I mentioned the trigger warning above. I am going to mention it again here. These next few paragraphs are graphic.

I remember I was asleep when it started happening. I was wearing my usual pajama shorts and a t-shirt. Soft grey with draw strings. I was face down. I felt his hands on my wrists holding me down. I couldn’t turn my head. I felt his breathe on my neck. He was pressing past my shorts. It hurt so much. I remember whispering stop. I remember thinking “I do not want this”. I remember saying stop. I felt him get mad and more forceful as his body stopped cooperating. It might have been ten minutes? It might have been more or less. I can’t really remember. I stopped thinking and I stopped moving. He was in the Navy. He was much much stronger than I. I might have let out nervous laughter. I waited until it was safe to move and he was off of me. He put his clothes on and left. I don’t remember what I was doing in these moments. I know I texted my best friend because I really wasn’t sure what had just happened. I told her. She sent the word back. “Rape”. My whole body hurt.

I texted him. “I am not fine with anything that just happened and I need you to know that”. His response? “I understand, do you still want to be friends or nah?”. I was baffled. I don’t remember if I answered. I might have said something cynical like “nah”.

I was in my bed. It was quiet. There was dim light coming in from the window in my bedroom. In my soft gray shorts that would never mean comfort again. I loved these shorts. I remember being really mad about that. I couldn’t register what had just happened to me. So I got up. I took a shower and went to my internship and I tried to just forget.

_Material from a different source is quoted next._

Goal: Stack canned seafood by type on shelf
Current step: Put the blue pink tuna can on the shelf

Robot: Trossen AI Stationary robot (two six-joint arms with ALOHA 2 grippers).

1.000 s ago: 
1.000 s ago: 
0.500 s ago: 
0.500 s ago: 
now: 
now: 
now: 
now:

The months following this, I remember feeling very confused and very angry. I told a few of my closest friends, but I still couldn’t say the word. Rape. I felt like my body betrayed me. I felt like I should have known this would happen. I felt like “I was the one who let him in. I opened the door”. I blamed myself for letting a snake into my sacred garden.

I would have trouble sleeping for months. I would go into a very deep and sad depression. I would start going on dates with random guys and hoping I would feel something again. I threw myself into it, because I was fearful that if I didn’t meet new people constantly, I would never want to meet anyone new ever again. So I met new guys and I tried to be present. But I wasn’t. There was only one new man after that that I would feel safe enough to come fully into my life after this. He is my life partner, and I am so grateful for him.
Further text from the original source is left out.